» What to work on:
The listing that follows is to be output in full and without change.

» Dataset section:
_ _ _
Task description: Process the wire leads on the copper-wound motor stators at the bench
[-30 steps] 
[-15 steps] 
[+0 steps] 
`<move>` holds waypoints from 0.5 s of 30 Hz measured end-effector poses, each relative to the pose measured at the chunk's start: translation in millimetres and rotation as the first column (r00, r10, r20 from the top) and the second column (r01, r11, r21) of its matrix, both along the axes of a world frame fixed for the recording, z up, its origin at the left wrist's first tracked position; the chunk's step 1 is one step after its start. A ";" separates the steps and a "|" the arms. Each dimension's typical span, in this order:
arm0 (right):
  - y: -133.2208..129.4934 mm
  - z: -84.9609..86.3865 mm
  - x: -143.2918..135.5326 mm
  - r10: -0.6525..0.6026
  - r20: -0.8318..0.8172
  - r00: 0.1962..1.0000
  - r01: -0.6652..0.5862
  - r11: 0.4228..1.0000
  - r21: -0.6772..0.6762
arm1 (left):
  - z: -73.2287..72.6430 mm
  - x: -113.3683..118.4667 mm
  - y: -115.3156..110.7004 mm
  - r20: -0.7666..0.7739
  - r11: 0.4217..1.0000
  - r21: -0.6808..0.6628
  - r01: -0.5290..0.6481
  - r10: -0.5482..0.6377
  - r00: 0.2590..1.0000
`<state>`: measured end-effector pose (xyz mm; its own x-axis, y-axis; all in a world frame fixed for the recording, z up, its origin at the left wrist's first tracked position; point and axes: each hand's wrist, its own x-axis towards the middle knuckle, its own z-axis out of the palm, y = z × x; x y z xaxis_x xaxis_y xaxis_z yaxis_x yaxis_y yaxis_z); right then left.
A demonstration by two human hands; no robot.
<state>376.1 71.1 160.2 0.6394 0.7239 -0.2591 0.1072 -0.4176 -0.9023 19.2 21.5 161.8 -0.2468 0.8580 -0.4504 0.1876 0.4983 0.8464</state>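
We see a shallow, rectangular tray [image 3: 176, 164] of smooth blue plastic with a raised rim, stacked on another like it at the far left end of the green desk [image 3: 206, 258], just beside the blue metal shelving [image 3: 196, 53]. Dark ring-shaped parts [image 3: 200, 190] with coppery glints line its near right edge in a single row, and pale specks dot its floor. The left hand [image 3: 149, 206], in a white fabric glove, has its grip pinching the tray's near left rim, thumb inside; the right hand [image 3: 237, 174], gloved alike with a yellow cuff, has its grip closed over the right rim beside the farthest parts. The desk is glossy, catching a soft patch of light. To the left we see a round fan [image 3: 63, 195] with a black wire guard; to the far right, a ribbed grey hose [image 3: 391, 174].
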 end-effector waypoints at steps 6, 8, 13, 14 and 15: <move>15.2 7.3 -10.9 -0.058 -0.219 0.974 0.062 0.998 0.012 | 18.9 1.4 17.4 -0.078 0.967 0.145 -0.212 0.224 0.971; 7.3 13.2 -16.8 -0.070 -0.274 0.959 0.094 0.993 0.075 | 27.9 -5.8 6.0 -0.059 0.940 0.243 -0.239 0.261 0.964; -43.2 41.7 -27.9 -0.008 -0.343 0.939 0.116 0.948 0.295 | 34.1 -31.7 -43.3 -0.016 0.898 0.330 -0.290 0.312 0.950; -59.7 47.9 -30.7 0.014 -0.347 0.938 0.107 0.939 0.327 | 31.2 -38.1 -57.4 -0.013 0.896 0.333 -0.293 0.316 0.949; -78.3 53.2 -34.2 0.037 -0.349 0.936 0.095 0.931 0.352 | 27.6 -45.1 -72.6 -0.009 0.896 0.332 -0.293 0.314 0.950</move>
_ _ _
» Response to the exercise:
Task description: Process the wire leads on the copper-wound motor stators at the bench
[-30 steps] 
[-15 steps] 
[+0 steps] 
`<move>` holds waypoints from 0.5 s of 30 Hz measured end-effector poses, each relative to the pose measured at the chunk's start: translation in millimetres and rotation as the first column (r00, r10, r20 from the top) and the second column (r01, r11, r21) of its matrix, both along the axes of a world frame fixed for the recording, z up, its origin at the left wrist's first tracked position; the chunk's step 1 is one step after its start. A ";" separates the steps and a "|" the arms. Each dimension's typical span, in this order:
arm0 (right):
  - y: -133.2208..129.4934 mm
  - z: -84.9609..86.3865 mm
  - x: -143.2918..135.5326 mm
  - r10: -0.6525..0.6026
  - r20: -0.8318..0.8172
  - r00: 0.1962..1.0000
  - r01: -0.6652..0.5862
  - r11: 0.4228..1.0000
  - r21: -0.6772..0.6762
arm1 (left):
  - z: -73.2287..72.6430 mm
  - x: -113.3683..118.4667 mm
  - y: -115.3156..110.7004 mm
  - r20: -0.7666..0.7739
  - r11: 0.4217..1.0000
  - r21: -0.6808..0.6628
  - r01: -0.5290..0.6481
  - r10: -0.5482..0.6377
  - r00: 0.2590..1.0000
`<state>`: measured end-effector pose (xyz mm; its own x-axis, y-axis; all in a world frame fixed for the recording, z up, its origin at the left wrist's first tracked position; point and axes: each hand's wrist, its own x-axis towards the middle knuckle, its own z-axis out of the palm, y = z × x; x y z xaxis_x xaxis_y xaxis_z yaxis_x yaxis_y yaxis_z); right then left.
A demonstration by two human hands; no robot.
<state>376.1 71.1 160.2 0.6394 0.7239 -0.2591 0.1072 -0.4176 -0.9023 19.2 21.5 161.8 -0.2468 0.8580 -0.4504 0.1876 0.4983 0.8464</state>
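We see a shallow, rectangular tray [image 3: 176, 164] of smooth blue plastic with a raised rim, stacked on another like it at the far left end of the green desk [image 3: 206, 258], just beside the blue metal shelving [image 3: 196, 53]. Dark ring-shaped parts [image 3: 200, 190] with coppery glints line its near right edge in a single row, and pale specks dot its floor. The left hand [image 3: 149, 206], in a white fabric glove, has its grip pinching the tray's near left rim, thumb inside; the right hand [image 3: 237, 174], gloved alike with a yellow cuff, has its grip closed over the right rim beside the farthest parts. The desk is glossy, catching a soft patch of light. To the left we see a round fan [image 3: 63, 195] with a black wire guard; to the far right, a ribbed grey hose [image 3: 391, 174].
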 end-effector waypoints at steps 6, 8, 13, 14 and 15: <move>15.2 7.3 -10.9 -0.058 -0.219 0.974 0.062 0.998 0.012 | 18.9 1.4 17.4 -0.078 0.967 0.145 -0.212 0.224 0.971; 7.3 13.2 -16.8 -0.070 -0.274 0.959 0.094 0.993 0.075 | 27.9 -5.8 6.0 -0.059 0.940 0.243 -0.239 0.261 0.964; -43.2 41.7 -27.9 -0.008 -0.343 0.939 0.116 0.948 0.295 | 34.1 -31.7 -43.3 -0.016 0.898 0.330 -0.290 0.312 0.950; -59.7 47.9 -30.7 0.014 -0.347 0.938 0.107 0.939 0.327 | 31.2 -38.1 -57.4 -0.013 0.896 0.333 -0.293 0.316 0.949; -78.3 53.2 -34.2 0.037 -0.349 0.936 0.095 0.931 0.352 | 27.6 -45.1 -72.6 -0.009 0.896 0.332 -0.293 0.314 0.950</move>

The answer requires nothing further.